# Goal of the exercise
Go through the entries below and tally each line holding the string "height". Return the number only.

# Data
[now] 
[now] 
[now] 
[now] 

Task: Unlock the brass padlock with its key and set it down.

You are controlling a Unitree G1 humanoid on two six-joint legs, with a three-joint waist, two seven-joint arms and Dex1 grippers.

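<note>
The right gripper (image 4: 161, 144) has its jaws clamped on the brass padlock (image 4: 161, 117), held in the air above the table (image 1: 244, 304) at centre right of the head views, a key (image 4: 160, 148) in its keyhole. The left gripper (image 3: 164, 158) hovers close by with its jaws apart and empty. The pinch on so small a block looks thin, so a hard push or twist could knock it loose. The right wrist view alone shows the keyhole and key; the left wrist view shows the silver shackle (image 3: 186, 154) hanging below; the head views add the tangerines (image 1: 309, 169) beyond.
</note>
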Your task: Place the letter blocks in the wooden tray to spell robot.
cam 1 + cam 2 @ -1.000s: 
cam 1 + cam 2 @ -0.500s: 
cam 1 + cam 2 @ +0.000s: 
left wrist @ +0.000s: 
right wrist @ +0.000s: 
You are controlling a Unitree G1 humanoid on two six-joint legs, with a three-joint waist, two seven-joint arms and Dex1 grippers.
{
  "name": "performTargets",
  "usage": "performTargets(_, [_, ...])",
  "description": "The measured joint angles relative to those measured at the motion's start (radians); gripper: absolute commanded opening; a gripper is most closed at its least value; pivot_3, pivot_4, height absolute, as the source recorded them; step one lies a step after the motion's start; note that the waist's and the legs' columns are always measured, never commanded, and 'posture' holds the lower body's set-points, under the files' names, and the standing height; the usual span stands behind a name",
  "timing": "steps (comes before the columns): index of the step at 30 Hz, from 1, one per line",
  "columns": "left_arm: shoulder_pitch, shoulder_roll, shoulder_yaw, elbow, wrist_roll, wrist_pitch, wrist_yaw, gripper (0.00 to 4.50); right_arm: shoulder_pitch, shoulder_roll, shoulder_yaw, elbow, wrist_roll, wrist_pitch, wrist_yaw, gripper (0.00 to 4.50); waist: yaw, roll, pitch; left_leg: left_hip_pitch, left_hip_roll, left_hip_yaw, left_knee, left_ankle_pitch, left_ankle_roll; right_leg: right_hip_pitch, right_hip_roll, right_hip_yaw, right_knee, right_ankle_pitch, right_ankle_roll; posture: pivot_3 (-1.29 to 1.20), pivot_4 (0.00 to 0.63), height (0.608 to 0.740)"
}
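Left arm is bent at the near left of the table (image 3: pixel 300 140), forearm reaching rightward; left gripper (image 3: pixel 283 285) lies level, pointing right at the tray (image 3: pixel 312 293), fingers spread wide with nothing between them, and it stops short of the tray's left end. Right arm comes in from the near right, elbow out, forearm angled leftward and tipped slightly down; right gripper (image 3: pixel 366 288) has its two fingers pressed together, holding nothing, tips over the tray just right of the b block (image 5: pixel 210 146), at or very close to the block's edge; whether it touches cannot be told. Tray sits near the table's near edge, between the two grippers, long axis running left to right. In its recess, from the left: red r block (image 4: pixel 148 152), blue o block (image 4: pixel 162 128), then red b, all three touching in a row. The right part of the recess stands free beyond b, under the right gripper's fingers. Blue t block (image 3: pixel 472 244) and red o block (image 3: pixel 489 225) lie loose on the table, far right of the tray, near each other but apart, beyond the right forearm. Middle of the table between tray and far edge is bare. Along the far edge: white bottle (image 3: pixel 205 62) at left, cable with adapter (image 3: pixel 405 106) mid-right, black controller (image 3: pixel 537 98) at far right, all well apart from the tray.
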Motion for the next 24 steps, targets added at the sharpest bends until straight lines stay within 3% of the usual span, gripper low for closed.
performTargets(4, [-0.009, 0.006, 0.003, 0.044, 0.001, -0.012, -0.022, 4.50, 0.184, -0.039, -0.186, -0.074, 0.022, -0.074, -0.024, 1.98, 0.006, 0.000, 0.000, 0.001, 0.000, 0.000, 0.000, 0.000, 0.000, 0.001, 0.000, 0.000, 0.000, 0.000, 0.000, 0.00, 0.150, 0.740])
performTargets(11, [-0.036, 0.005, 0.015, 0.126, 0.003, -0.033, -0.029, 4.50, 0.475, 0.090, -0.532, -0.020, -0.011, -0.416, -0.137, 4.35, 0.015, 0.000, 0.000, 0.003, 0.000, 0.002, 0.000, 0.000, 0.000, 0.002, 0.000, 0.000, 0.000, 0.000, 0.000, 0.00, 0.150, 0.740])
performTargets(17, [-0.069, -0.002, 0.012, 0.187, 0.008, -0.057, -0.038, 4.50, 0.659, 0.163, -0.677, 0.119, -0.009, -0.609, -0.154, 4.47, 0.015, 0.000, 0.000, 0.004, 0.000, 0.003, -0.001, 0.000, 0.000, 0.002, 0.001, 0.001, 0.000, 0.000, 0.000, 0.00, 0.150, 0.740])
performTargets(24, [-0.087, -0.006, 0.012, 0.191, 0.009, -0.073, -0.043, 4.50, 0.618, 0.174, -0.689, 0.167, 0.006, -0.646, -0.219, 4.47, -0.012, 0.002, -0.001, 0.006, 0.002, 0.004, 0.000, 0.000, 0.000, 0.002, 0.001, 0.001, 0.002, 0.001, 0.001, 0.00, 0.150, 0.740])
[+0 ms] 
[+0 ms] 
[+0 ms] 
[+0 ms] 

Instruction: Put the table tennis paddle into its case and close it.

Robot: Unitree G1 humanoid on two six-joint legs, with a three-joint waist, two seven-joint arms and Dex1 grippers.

# Response
2